▶ What needs to be done
Retype each line below precisely and omit all images.
────────────────────────────────────────
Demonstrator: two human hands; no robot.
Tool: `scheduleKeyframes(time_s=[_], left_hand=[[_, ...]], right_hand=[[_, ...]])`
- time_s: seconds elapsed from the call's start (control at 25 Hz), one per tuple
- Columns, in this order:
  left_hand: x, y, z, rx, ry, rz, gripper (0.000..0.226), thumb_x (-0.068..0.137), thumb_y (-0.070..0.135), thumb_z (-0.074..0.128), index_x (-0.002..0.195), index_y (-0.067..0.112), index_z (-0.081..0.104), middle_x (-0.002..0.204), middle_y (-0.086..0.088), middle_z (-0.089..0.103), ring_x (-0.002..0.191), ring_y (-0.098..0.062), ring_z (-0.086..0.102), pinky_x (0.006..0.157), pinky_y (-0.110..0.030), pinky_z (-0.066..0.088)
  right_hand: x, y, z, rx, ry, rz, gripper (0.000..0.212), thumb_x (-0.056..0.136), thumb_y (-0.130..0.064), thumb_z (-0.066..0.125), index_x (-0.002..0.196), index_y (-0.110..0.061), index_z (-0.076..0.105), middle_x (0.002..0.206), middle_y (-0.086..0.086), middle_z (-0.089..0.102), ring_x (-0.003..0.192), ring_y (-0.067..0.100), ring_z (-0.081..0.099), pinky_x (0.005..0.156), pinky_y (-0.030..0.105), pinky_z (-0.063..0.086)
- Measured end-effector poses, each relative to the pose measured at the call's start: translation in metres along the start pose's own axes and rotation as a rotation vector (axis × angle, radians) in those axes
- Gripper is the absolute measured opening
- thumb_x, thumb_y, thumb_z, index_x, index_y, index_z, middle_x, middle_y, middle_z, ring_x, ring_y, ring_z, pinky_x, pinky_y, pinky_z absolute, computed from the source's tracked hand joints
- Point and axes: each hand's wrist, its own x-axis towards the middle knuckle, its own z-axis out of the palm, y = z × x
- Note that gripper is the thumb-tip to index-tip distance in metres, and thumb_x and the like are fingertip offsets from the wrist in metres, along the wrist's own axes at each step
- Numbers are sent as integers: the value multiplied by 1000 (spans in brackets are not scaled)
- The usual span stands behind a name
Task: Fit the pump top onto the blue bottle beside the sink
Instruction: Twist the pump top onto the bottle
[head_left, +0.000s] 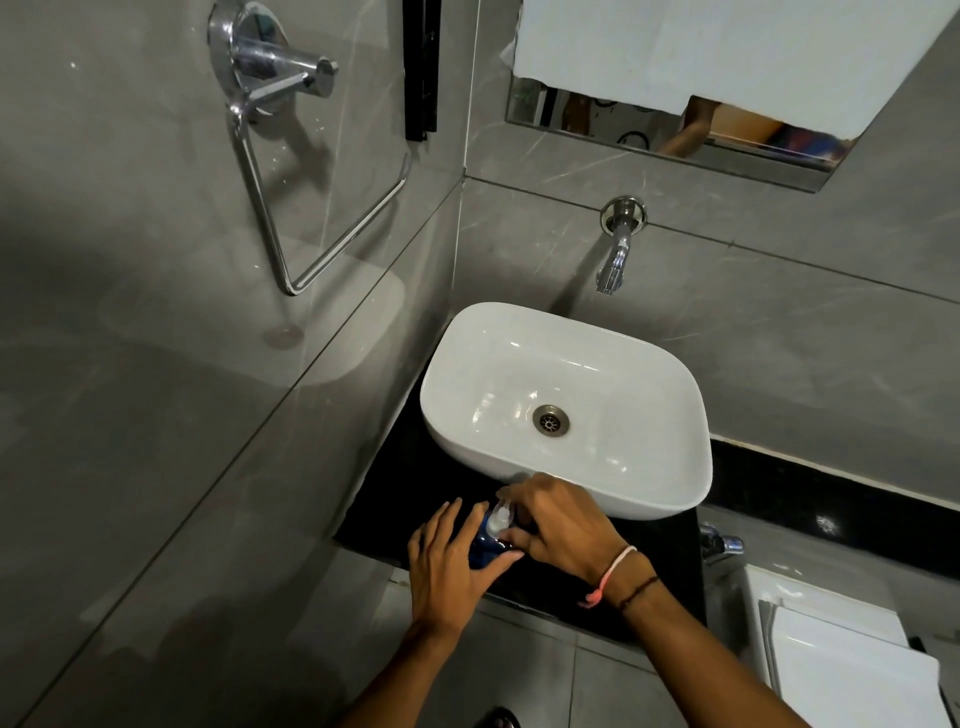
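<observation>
Blue bottle (480, 551) upright, pump top (500, 517) above, between left hand (449, 564) and right hand (563, 525)

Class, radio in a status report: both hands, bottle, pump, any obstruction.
Left hand steadying blue bottle on black counter. Right hand on pump top, at bottle's neck. Nothing in the way.

1. No text, brand, number or sign can be read anywhere in the view.
2. The blue bottle (483, 545) shows no legible label (the hands cover most of it).
3. The white sink (566, 405) and the wall tap (615, 260) carry no visible markings.
</observation>
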Motion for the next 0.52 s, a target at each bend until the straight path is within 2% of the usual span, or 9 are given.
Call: scheduleKeyframes(time_s=[0.12, 0.16, 0.2, 0.28, 0.32, 0.36, 0.44, 0.52], left_hand=[[-1, -1, 1, -14, -38, -13, 73, 70, 72, 63, 124, 23, 66, 128, -10, 68, 123, -29, 60, 94, -51, 51], [0, -1, 2, -20, -49, -14, 72, 69, 66, 70, 126, 23, 66, 129, -11, 67, 124, -30, 60, 95, -52, 50], [0, -1, 2, -20, -57, -14, 72, 68, 62, 74, 127, 22, 65, 129, -12, 67, 125, -31, 59, 96, -52, 48], [0, -1, 2, -8, -55, -14, 72, 70, 67, 67, 125, 21, 66, 128, -12, 68, 123, -30, 60, 95, -52, 49], [0, -1, 1, 2, -44, -13, 74, 71, 72, 59, 124, 20, 67, 127, -12, 68, 122, -30, 61, 94, -52, 50], [0, 0, 0, 10, -29, -8, 77, 72, 76, 54, 123, 20, 67, 126, -11, 69, 121, -30, 61, 94, -52, 51], [-1, 1, 0, 15, -21, -4, 79, 72, 78, 52, 125, 21, 66, 127, -9, 68, 123, -28, 60, 94, -52, 51], [-1, -1, 1, 13, -29, 1, 77, 72, 76, 55, 126, 23, 65, 128, -9, 67, 123, -28, 60, 94, -52, 51]], right_hand=[[-8, 5, 1, -81, -25, 129, 39, 86, -59, 67, 95, -21, 69, 94, 3, 77, 88, 29, 71, 73, 38, 54], [-12, 6, 3, -69, -34, 147, 41, 84, -62, 67, 95, -22, 68, 90, 2, 77, 86, 29, 71, 73, 38, 55], [-16, 5, 5, -21, -26, 151, 43, 83, -62, 69, 104, -25, 66, 92, 0, 77, 87, 27, 71, 75, 39, 57], [-21, 4, 4, 110, 1, 132, 54, 84, -53, 74, 131, -33, 55, 103, -4, 76, 94, 22, 72, 82, 39, 59], [-23, 4, 2, 154, -4, 107, 59, 85, -44, 76, 137, -36, 51, 108, -5, 76, 97, 20, 71, 84, 39, 59], [-23, 5, 1, 178, -12, 74, 57, 86, -34, 76, 138, -36, 53, 111, -5, 76, 98, 19, 70, 85, 39, 60], [-21, 6, 1, 213, -13, 31, 41, 89, -21, 73, 128, -25, 63, 103, 0, 77, 91, 21, 70, 82, 41, 60], [-18, 3, 3, 242, -7, 58, 26, 91, -24, 73, 114, -14, 69, 91, 2, 77, 83, 24, 71, 79, 44, 59]])
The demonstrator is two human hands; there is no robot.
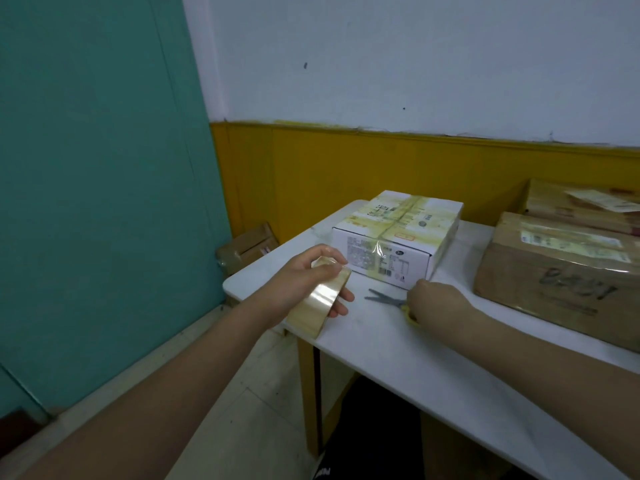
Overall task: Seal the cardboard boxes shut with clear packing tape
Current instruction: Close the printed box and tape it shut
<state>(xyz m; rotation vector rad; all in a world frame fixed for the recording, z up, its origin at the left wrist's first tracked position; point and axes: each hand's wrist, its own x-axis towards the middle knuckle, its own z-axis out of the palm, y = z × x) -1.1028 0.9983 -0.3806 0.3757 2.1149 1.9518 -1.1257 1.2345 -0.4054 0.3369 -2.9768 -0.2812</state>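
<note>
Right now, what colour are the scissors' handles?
Yellow, seen under the right hand holding the scissors; head view.

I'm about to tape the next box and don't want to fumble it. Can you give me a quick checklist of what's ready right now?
1. Roll of clear packing tape in the left hand: ok, gripped.
2. Grey-bladed scissors with yellow handles within reach: ok, the right hand is on the handles, blades lying on the white table.
3. White printed cardboard box sealed: ok, tape runs over its top and down the front.
4. Large brown cardboard box sealed: cannot tell, glossy tape shows but the seams are unclear.
5. Free tape end ready: cannot tell.
</note>
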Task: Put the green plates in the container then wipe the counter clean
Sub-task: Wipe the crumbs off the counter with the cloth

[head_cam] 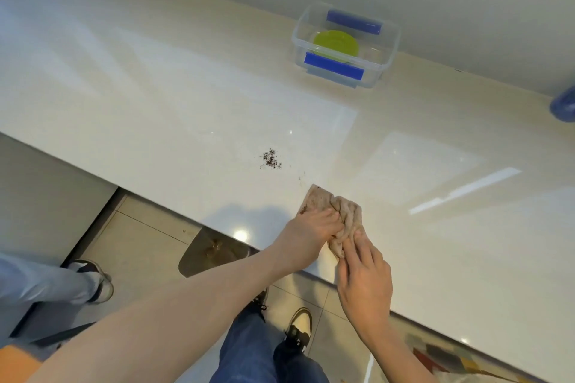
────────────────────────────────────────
▶ Response box
Demonstrator: two human hands; no robot.
Tool: `scheduleKeyframes(time_s=[_], left_hand=[[_, ...]], right_hand=[[_, ...]])`
- time_s: seconds elapsed from the call's start (control at 25 Hz), one per tuple
- Columns, in this order:
  left_hand: x, y, z, rx, ry, rz, gripper (0.000..0.226), thumb_x (-0.068..0.137), thumb_y (-0.070..0.135), thumb_z (-0.074..0.128), index_x (-0.002..0.195), index_y (-0.067..0.112), index_z (-0.081..0.104), middle_x (-0.002..0.204), middle_y (-0.086..0.088), middle_z (-0.089..0.103), ring_x (-0.002..0.191), ring_y (-0.098..0.062), ring_z (-0.086..0.102), pinky_x (0.006..0.157), pinky_y (-0.110..0.030), pinky_z (-0.066..0.088)
  right_hand: x, y, z, rx, ry, rz, gripper (0.000..0.212), thumb_x (-0.056..0.136), thumb_y (-0.130..0.064), thumb_z (-0.066..0.125), index_x (-0.002..0.196), index_y (-0.110..0.061), index_z (-0.076..0.105), middle_x (0.002..0.206), middle_y (-0.086..0.086), middle_z (-0.089..0.102), ring_x (-0.003..0.192), ring_y (-0.067..0.100), ring_z (-0.081..0.099), pinky_x (0.005..0.156), pinky_y (-0.030..0.105), pinky_z (-0.063..0.086)
- Measured end-effector poses, each relative to the pose measured at the call's start: translation in metres along the start pose's own axes and rotation as a rotation vector (axis × angle, radians) in those axes
- Gripper is the absolute measured opening
- thumb_x, thumb_y, thumb_z, index_x, index_y, index_z, middle_x, middle_y, middle_z, ring_x, ring_y, ring_z, pinky_x, pinky_y, pinky_z absolute, computed from the source's tracked hand joints
- Point and axes: each hand's wrist, its own x-axis towards the middle knuckle, its own z-axis out of the palm, y = z × x
- Note that gripper is the thumb-tip to index-tip distance in metres, and thumb_x and the like are fingertip offsets from the wrist in metres, along the wrist's own axes at each step
- Numbers are sent as integers: the value multiplied by 1000 (spans in brackets are not scaled)
- The usual span stands behind a name
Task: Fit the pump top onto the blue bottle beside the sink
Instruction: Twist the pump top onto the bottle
[head_left, +0.000s] 
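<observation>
Blue bottle (480, 551) upright, pump top (500, 517) above, between left hand (449, 564) and right hand (563, 525)

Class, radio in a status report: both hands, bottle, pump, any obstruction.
Left hand steadying blue bottle on black counter. Right hand on pump top, at bottle's neck. Nothing in the way.

1. No text, brand, number or sign can be read anywhere in the view.
2. The blue bottle (483, 545) shows no legible label (the hands cover most of it).
3. The white sink (566, 405) and the wall tap (615, 260) carry no visible markings.
</observation>
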Motion for the next 0.52 s, a target at each bend until the straight path is within 2% of the usual span, or 9 are given.
Call: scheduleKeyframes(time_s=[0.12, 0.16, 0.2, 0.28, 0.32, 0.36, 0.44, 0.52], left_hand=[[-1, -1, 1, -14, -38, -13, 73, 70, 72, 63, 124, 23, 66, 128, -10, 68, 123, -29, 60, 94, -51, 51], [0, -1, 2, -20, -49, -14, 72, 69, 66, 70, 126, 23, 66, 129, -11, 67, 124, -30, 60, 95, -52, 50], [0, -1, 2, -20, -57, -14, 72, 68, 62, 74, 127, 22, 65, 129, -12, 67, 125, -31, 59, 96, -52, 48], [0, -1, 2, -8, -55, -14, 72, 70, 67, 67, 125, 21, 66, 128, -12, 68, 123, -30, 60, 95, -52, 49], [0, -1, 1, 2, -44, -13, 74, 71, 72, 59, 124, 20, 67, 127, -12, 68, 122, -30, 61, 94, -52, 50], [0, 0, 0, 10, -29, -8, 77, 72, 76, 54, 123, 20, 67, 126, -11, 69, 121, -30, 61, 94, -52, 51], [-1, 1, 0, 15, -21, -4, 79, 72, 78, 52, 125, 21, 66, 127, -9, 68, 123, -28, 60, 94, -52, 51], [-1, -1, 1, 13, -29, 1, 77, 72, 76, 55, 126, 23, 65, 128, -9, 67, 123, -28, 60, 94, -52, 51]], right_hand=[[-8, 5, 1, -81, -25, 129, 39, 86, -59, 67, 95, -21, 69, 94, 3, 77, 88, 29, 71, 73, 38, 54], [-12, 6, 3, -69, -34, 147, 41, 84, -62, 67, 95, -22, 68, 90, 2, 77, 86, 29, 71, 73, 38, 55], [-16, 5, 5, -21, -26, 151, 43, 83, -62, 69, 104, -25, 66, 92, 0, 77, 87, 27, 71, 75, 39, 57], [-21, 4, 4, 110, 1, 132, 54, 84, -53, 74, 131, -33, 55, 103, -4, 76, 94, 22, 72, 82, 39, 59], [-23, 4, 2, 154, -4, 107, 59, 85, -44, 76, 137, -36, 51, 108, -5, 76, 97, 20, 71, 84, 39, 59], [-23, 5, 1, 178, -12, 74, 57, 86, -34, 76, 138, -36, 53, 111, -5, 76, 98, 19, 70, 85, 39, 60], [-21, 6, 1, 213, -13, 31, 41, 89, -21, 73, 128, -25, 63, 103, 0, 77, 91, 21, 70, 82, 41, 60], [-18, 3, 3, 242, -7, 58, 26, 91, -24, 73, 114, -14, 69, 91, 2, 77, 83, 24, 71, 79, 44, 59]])
The demonstrator is two human hands; there is no robot.
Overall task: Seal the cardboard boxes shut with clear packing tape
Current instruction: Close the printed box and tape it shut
<state>(xyz m; rotation vector rad; all in a world frame fixed for the recording, z up, its origin at the left wrist's first tracked position; point and axes: each hand's wrist, its own x-axis towards the middle knuckle, its own z-axis out of the palm, y = z × x) -1.1028 0.9983 -0.3806 0.3757 2.1149 1.9518 -1.1257 1.2345 -0.4054 0.3369 -2.9768 -0.2812</state>
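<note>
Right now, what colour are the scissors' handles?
Yellow, seen under the right hand holding the scissors; head view.

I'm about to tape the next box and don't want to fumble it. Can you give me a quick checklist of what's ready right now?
1. Roll of clear packing tape in the left hand: ok, gripped.
2. Grey-bladed scissors with yellow handles within reach: ok, the right hand is on the handles, blades lying on the white table.
3. White printed cardboard box sealed: ok, tape runs over its top and down the front.
4. Large brown cardboard box sealed: cannot tell, glossy tape shows but the seams are unclear.
5. Free tape end ready: cannot tell.
</note>
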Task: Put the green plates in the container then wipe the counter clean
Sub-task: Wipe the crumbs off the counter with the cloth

[head_cam] 

What was requested is fully covered by this answer.